Help:Tool Labs/Database

From Wikitech

Tool and Labs accounts are granted access to replicas of the production databases. Private user data has been redacted from these replicas (some rows are elided and/or some columns are made NULL depending on the table), but otherwise the schema is, for all practical purposes, identical to the production databases and the databases are sharded into clusters in much the same way.

Database credentials (credential user/password) are stored in the 'replica.my.cnf' file found in the tool account’s home directory. To use these credentials with command-line tools by default , copy 'replica.my.cnf' to '.my.cnf'.

If you do not have a 'replica.my.cnf' in your home directory, please create a ticket in Phabricator.


Naming conventions

As a convenience, each mediawiki project database (enwiki, bgwiki, etc) has an alias to the cluster it is hosted on. The alias has the form:

project.labsdb

where 'project' is the name of a hosted mediawiki project (e.g. enwiki for the English Wikipedia or bgwiktionary for the Bulgarian Wiktionary. (full list of available projects )).

The database names themselves consist of the mediawiki project name, suffixed with _p (an underscore, and a p), for example:

enwiki_p (for the English Wikipedia replica)

In addition each cluster can be accessed by the name of its shard sX.labsdb (for example, s1.labsdb hosts the enwiki_p database). As the cluster where a database is located can change, you should only use this name if your application requires it, e.g. for heavily crosswiki tools which would otherwise open hundreds of database connections.

If you use a user database (see below), connect to a database server instead of one of the aliases. The target of the aliases can (and do!) change, and your database will seem to have disappeared if it does. The current database servers are c1.labsdb, c2.labsdb and c3.labsdb.

Connecting to the database replicas

You can connect to the database replicas (and/or the cluster where a database replica is hosted) by specifying your access credentials and the alias of the cluster and replicated database. For example:

To connect to the English Wikipedia replica, specify the alias of the hosting cluster (enwiki.labsdb) and the alias of the database replica (enwiki_p) :

mysql --defaults-file="${HOME}"/replica.my.cnf -h enwiki.labsdb enwiki_p

To connect to the Wikidata cluster:

mysql --defaults-file=~/replica.my.cnf -h wikidatawiki.labsdb

To connect to Commons cluster:

mysql --defaults-file=~/replica.my.cnf -h commonswiki.labsdb

There is also a shortcut for connecting to the replicas: sql <dbname>[_p] The _p is optional, but implicit (i.e. the sql tool will add it if absent).
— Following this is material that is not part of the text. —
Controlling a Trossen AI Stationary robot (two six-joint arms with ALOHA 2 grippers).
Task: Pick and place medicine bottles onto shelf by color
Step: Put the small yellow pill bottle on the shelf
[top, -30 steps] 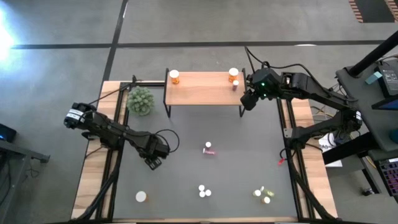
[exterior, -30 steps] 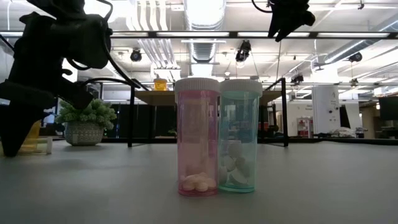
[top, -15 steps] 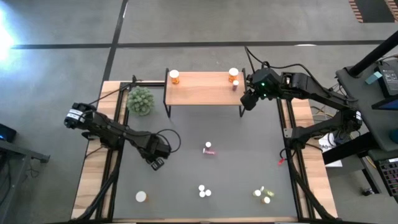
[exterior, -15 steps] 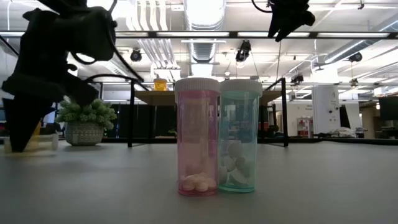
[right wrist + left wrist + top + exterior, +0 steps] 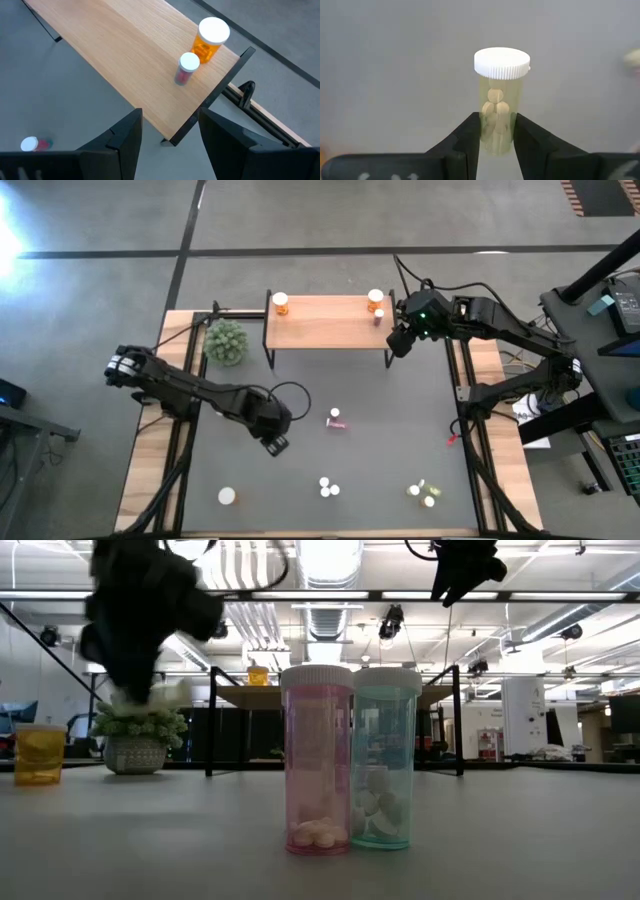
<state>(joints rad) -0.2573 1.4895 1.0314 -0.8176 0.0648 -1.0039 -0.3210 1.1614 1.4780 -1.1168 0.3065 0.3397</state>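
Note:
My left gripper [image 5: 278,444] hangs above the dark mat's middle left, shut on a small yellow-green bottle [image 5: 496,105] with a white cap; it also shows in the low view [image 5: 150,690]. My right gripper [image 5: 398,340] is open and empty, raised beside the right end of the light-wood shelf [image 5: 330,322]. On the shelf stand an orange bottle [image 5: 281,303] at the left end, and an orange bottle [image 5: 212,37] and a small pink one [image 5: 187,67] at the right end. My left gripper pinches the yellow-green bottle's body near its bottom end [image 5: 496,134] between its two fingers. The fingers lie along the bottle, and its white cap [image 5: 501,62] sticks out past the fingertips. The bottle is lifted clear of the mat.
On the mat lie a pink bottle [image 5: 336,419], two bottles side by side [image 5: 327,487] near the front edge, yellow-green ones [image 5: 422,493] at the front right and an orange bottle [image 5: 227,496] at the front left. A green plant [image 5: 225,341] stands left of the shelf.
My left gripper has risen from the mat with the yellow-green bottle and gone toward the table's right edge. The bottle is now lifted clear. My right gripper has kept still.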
To connect to the English Wikipedia database replica using the shortcut, simply type:

sql enwiki

Connecting to the database replicas from other Labs instances

It is possible to connect to the tools.labs database replica (labsdb) from other labs instances besides tools with a bit of network configuration.

Connecting to the database replicas from your own computer

You can access the database replicas from your own computer by setting up an SSH tunnel. If you use MySQL Workbench, you can find a detailed description for that application below.

In the general case, add the option -L 4711:enwiki.labsdb:3306 to your ssh call, e. g.:

ssh -L 4711:enwiki.labsdb:3306 tools-login.wmflabs.org

This will set up a tunnel so that connections to port 4711 on your own computer will be relayed to the database replica's MySQL server on port 3306. This tunnel will persist as long as the corresponding SSH session.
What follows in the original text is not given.